In the snapshot captured, we can deem the interactions were successful since the image will display an inventory page, which is only visible after entering credentials and clicking the .btn_action button.

visualtesting swaglabs

Example 3: Additional browsers/resolutions

Finally, run visual tests across multiple browsers and mobile resolutions by adding the “browsers” and resolutions” options:

module.exports = {
 ...
 browsers: [
  {
    browserName: 'chrome'
  },
  {
    browserName: 'firefox'
  }
 ],
 resolutions: [
   '1024x768',
   {
     deviceName: 'iPhone X'
   }
 ]
};

More options can be found in our docs and Screener Runner GitHub repo.

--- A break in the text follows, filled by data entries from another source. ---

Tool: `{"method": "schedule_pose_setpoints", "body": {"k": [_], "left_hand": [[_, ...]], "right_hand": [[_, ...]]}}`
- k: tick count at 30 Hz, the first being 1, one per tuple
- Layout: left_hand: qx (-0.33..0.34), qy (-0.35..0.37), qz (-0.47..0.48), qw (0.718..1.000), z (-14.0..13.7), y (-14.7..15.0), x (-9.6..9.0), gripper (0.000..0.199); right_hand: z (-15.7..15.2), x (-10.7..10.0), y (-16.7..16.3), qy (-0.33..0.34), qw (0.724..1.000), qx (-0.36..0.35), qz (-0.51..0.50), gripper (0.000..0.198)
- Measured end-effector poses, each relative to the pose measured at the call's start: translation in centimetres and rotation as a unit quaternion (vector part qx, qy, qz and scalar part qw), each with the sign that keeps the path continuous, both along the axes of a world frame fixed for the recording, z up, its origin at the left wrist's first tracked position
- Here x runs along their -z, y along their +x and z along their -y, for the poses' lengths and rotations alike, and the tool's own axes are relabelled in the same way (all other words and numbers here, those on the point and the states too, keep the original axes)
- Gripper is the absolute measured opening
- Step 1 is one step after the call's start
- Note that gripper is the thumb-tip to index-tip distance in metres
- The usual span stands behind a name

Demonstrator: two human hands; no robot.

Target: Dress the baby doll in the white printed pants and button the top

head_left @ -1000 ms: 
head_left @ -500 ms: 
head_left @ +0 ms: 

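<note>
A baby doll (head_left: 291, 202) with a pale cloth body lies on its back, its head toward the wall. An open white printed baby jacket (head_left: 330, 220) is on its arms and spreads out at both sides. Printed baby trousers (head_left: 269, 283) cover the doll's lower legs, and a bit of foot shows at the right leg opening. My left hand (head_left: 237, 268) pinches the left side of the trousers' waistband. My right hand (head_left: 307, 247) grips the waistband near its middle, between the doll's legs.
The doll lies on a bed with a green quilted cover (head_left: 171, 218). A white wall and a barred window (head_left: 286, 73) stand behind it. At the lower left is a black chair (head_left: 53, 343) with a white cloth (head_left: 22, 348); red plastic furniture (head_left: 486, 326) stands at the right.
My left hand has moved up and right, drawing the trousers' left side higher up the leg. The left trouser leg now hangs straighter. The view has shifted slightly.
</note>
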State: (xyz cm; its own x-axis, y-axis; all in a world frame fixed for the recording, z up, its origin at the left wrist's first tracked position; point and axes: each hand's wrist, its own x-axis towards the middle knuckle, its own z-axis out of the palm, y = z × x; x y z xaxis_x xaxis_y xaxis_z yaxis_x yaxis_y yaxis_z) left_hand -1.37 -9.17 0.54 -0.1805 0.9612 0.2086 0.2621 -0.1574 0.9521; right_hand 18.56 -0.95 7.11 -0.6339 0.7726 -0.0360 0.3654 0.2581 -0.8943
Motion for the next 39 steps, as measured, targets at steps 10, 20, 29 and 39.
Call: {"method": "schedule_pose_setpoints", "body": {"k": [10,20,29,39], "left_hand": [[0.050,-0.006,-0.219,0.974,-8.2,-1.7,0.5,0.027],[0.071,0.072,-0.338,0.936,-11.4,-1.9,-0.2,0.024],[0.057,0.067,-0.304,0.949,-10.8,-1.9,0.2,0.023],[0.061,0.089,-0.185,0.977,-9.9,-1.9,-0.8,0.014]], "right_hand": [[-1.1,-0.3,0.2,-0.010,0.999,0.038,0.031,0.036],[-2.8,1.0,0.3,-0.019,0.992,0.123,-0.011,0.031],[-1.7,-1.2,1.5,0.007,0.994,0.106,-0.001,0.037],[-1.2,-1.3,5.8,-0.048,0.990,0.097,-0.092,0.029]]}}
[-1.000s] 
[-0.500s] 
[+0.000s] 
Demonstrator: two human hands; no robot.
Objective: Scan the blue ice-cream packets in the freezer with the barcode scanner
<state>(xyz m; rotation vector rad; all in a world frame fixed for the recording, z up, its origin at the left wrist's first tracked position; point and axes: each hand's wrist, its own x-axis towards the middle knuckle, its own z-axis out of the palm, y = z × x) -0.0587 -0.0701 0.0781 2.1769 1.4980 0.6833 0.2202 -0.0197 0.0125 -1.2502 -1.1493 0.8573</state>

Benefits of Visual Testing

Just like you would write a functional test to perform a click action, an interaction test is able to check for the same behavior AND take a snapshot of the page to ensure that it visually looks correct—getting a two for one deal!

This means testers no longer have to write and maintain thousands of lines of code to verify if an element is there, reducing the number of assertions. Testers are able to save a lot of time and use automation to purely focus on what a user sees.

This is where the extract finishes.